There’s just less and less work to go round, and what there is demands more cognitive function, or it’s relatively mindless and low rent. The exams either need to get harder and university more elitist so the taxpayer can support people properly, or people need to lose the idea that you can pre-retire for three years at the beginning of your working life. And if you are going to pre-retire, then for God’s sake keep costs down – the fanciness of student accommodation is presumably a large part of the living costs now. It’s better than anything I was living in until I was in my late thirties!

Luxury and student living don't go together. As a rule, avoid luxury when you're financing it with debt...
Luxury and student living don’t go together. As a rule, avoid luxury when you’re financing it with debt…

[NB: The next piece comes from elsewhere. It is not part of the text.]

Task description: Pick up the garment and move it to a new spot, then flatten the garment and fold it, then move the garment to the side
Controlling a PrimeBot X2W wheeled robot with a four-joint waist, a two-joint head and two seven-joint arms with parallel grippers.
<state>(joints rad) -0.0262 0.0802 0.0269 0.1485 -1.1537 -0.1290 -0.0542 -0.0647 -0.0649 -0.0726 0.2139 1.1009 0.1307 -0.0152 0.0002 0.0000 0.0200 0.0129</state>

Pretending that power shift isn’t happening and calling workfare  Help to Work isn’t the way to fix it. Let’s have the discussions in the political arena about what might work in the future. It isn’t like Britain is creating no value, but fewer and fewer people are doing the creating, and paying a larger share of the tax burden in doing so. What the hell does success look like? Obviously everybody earning loads of money or with capital wants to hang on to it, but OTOH starving hordes of people running through the streets isn’t that much of a laugh for anyone. Somewhere in between lies the maximized quality of life for the most people. You don’t wanna be killed by the not-haves, but you don’t wanna be bled dry for the 40inch TVs either, as Jamie Oliver called out.

I read The Spirit Level a while ago, and though I didn’t agree with the rationale or the interpretation I’m not so stupid that I’ll let prejudice stand in the way of data.  At least it opened up the debate. There’s more of this lefty stuff in Thomas Piketty’s Capital in the 21st century. I note that Piketty has a very good handle on capital, inasmuch as it costs £18 to buy an ephemeral copy as Kindle format. The Ermine generally tries to avoid buying what I can’t touch so I’m happy to wait for the library or the secondhand market to fix this for me. However, the Guardian is pretty much serialising it in a lot of articles.

The Guardian has been getting themselves into a wet mess about Piketty’s book, so I turned to The Economist for a bit of balance. They were pleasantly even-handed to his ideas in this article, although whoever drafted the x-axis in the return on capital chart demands a lot of his readers. However, I will pinch the summary from one of the Guardian’s less breathless articles to summarise Piketty’s thesis

Piketty deploys 200 years of data to prove them wrong. Capital, he argues, is blind. Once its returns – investing in anything from buy-to-let property to a new car factory – exceed the real growth of wages and output, as historically they always have done (excepting a few periods such as 1910 to 1950), then inevitably the stock of capital will rise disproportionately faster within the overall pattern of output. Wealth inequality rises exponentially.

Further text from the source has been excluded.